Exercise>
Write the listing out once more, identical to the original but without pictures.

=== Data section ===

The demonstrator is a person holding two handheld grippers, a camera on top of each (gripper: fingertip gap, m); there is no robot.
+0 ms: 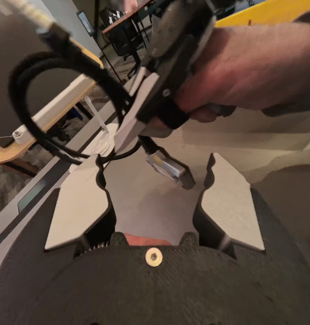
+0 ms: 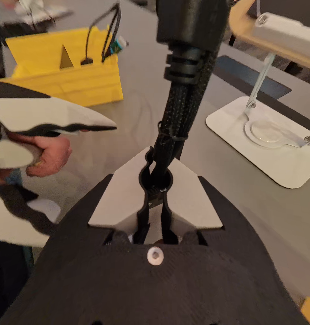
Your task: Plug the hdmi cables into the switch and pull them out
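While clamped in right gripper (image 2: 155, 168), HDMI cable (image 2: 175, 116), left gripper (image 1: 155, 168) spread beside it.

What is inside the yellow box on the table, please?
The yellow box has slots on top. Thin black cables and a small green part stick out of them. Its walls cover everything lower, so what else it holds cannot be seen.

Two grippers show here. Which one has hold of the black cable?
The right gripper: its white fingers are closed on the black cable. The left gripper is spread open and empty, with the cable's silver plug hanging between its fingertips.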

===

Solution>
The demonstrator is a person holding two handheld grippers, a camera on top of each (gripper: fingertip gap, m); there is no robot.
+0 ms: 
+0 ms: 
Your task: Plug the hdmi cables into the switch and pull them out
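While clamped in right gripper (image 2: 155, 168), HDMI cable (image 2: 175, 116), left gripper (image 1: 155, 168) spread beside it.

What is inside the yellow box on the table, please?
The yellow box has slots on top. Thin black cables and a small green part stick out of them. Its walls cover everything lower, so what else it holds cannot be seen.

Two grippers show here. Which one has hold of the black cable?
The right gripper: its white fingers are closed on the black cable. The left gripper is spread open and empty, with the cable's silver plug hanging between its fingertips.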

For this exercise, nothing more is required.